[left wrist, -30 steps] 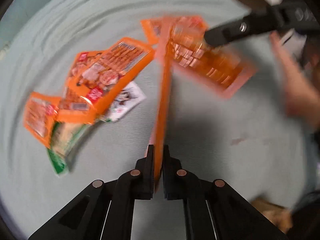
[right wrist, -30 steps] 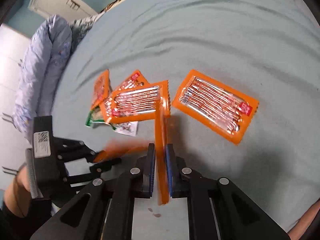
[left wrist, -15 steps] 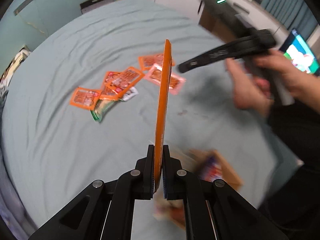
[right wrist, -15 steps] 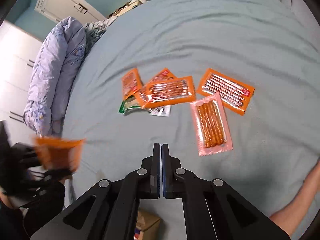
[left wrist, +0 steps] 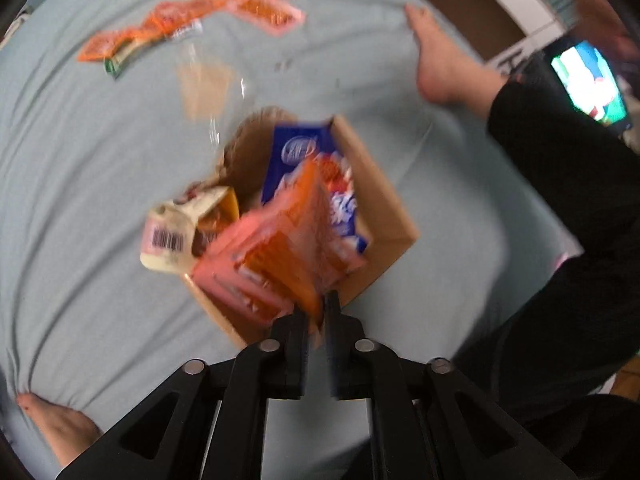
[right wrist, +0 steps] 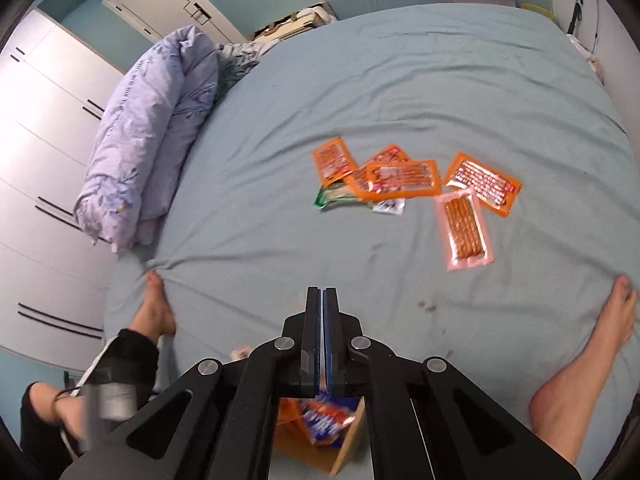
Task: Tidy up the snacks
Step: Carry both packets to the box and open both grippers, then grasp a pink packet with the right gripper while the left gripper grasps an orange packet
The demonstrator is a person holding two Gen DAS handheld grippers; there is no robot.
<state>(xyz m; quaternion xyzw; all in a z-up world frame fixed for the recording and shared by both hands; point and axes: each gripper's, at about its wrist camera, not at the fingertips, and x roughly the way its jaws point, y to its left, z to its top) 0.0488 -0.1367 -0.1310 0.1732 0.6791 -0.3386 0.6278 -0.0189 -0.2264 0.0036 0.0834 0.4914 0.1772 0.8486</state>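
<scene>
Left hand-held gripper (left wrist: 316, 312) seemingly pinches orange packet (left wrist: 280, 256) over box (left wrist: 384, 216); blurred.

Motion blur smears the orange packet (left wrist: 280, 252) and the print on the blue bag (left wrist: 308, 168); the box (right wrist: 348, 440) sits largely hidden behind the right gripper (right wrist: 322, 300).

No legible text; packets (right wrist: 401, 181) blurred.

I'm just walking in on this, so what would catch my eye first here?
The left gripper pinching an orange snack packet over the open cardboard box, already holding a blue packet. Farther up the blue bedsheet, more orange packets lie scattered.
</scene>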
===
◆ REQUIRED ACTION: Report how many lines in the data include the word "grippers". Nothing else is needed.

◆ RESPONSE: 2